Dopo un iter durato sette anni, a luglio finalmente il verdetto sarà sciolto e le domus de janas potrebbero entrare nel registro Unesco del Patrimonio mondiale dell’Umanità. Un riconoscimento che indubbiamente darebbe slancio alla ribalta internazionale di questi straordinari monumenti funebri preistorici, soprattutto adesso che la Sardegna (è il progetto dell’assessorato regionale al Turismo guidato da Franco Cuccureddu) punta a diventare una destinazione del turismo culturale.

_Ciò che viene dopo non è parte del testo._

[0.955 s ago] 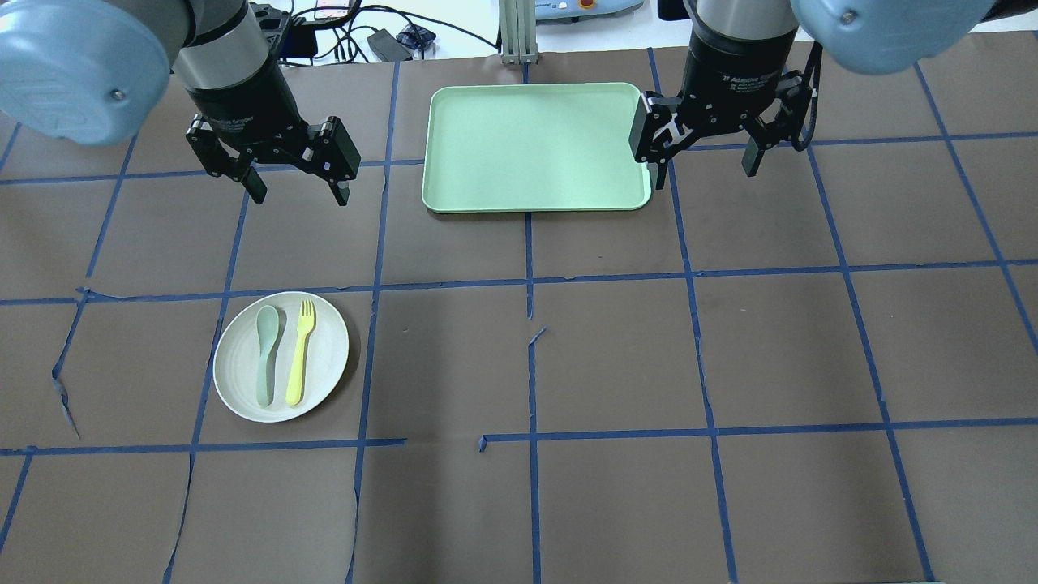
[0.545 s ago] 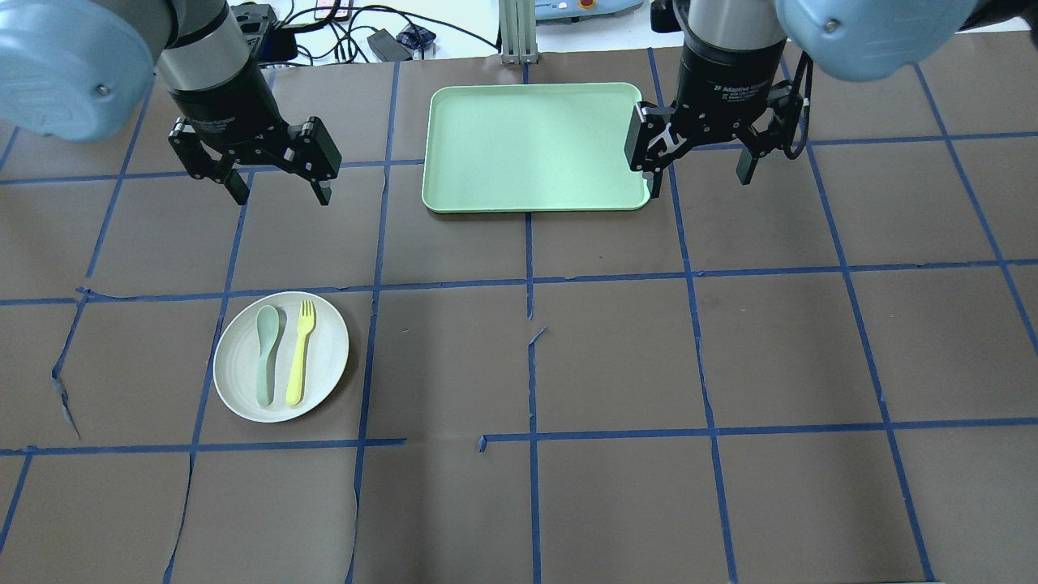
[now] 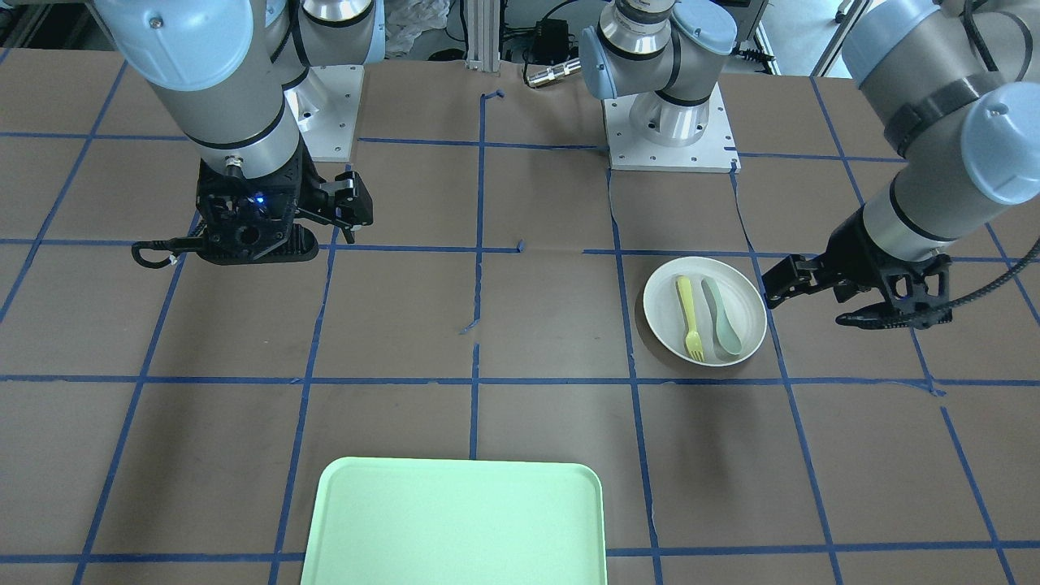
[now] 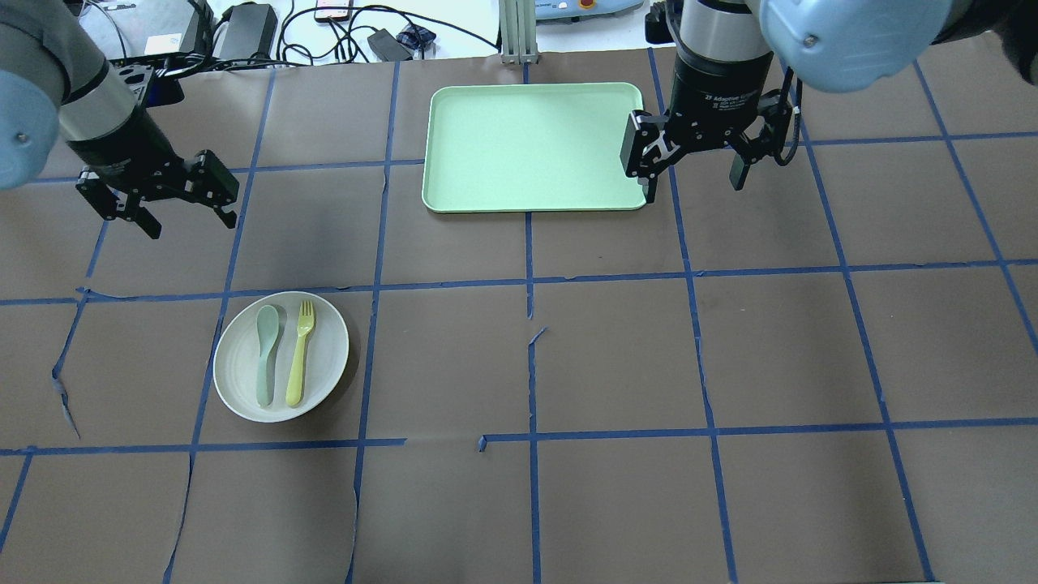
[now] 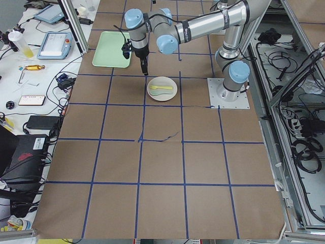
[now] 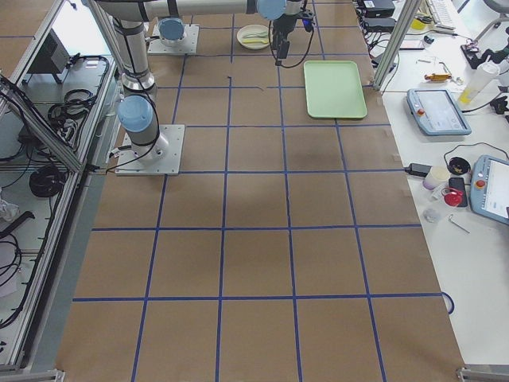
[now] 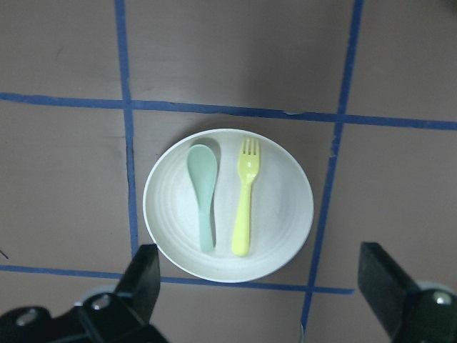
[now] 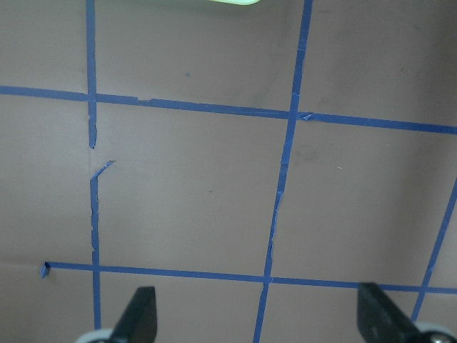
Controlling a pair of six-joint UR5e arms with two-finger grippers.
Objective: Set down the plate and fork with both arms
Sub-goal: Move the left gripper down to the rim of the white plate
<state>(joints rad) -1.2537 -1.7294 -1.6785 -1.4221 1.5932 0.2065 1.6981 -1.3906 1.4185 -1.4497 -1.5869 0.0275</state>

Il dossier sottoposto al Comitato del patrimonio Unesco dai promotori (col Cesim, Centro studi Identità e Memoria, la Regione e una rete di 37 Comuni con Alghero capofila) racconta anche del radicamento delle storie legate a questi monumenti nella cultura popolare dell’Isola.

Le fate della tradizione sarda abitano nelle grotte, nei nuraghi, nei castelli (come quello di Monte Oe tra Pozzomaggiore e Torralba), ma soprattutto nelle domus de janas, le stanze scavate nella roccia che in realtà erano tombe, camere funerarie risalenti al periodo prenuragico. In Sardegna se ne contano oltre tremila, alcune molto semplici, altre monumentali: vestigia di una civiltà - chiamata Cultura di Ozieri perché le testimonianze più importanti sono state recuperate nella grotta di San Michele, vicino alla città del Logudoro - che segnò l’avvento della società rurale e contadina (con la nascita di piccoli villaggi), pacifica e dedita al culto dei defunti. Un culto fondato sulla rinascita dei morti, per questo i sepolcri - che venivano scavati nella roccia - avevano la stessa architettura delle case: stanze, focolare, nicchie.

Accanto alle domus più maestose - come quelle di Anghelu Ruiu ad Alghero e di Montessu a Santadi -, molte di più sono le sepolture semplici e piccole. «Fu proprio questa caratteristica ad animare la fantasia popolare che generò la figura delle janas, donne bellissime e dotate di magici poteri, considerate come sacerdotesse oracolari», ha spiegato Dolores Turchi, studiosa di tradizioni popolari. «In tanti paesi sono descritte come esseri minuscoli; in altri, invece, come fanciulle normali e di straordinaria avvenenza». Erano le fattezze delle fate che abitavano le domus dei centri del Goceano; e della jana del pozzo sacro di Santa Cristina. Minuscole, suscettibili, permalose e talvolta vendicative.
A Oniferi, si racconta, le fate uscivano all’imbrunire e solo i più fortunati potevano scorgerle mentre tessevano le loro tele preziose. A Oliena, invece, si dice che furono proprio loro, le janas, a insegnare alle ragazze del paese l’arte del ricamo. A Siligo abitavano vicino a Funtana Pinta ed erano talmente gelose della loro acqua che, quando il sindaco decise di incanalarla, con un sortilegio la tramutarono in una pozza piena di vermi. E a Nuragus, le donne ritiravano sempre prima dell’imbrunire i panni stesi per evitare che le fate facessero un incantesimo.

Non c’è paese in Sardegna che non conservi memoria delle leggende popolate dalle fanciulle di bellezza ammaliante che custodivano i segreti della vita degli uomini e avevano il potere di segnarne il destino. Sono le storie tramandate dalle nonne, che a loro volta le hanno ascoltate da bambine, in un ciclo infinito che regala sempre nuova vita alle favole che arrivano dalla notte dei tempi. Così le vecchie sarde non sono diverse dalla Mother Goose inglese e dalla Ma mere l’Oie della cultura francese, le narratrici custodi della tradizione, quelle che poi - nonostante qualche aggiustamento qui e là - hanno permesso a Charles Perrault e ai fratelli Grimm di raccogliere e pubblicare finalmente le più belle fiabe europee.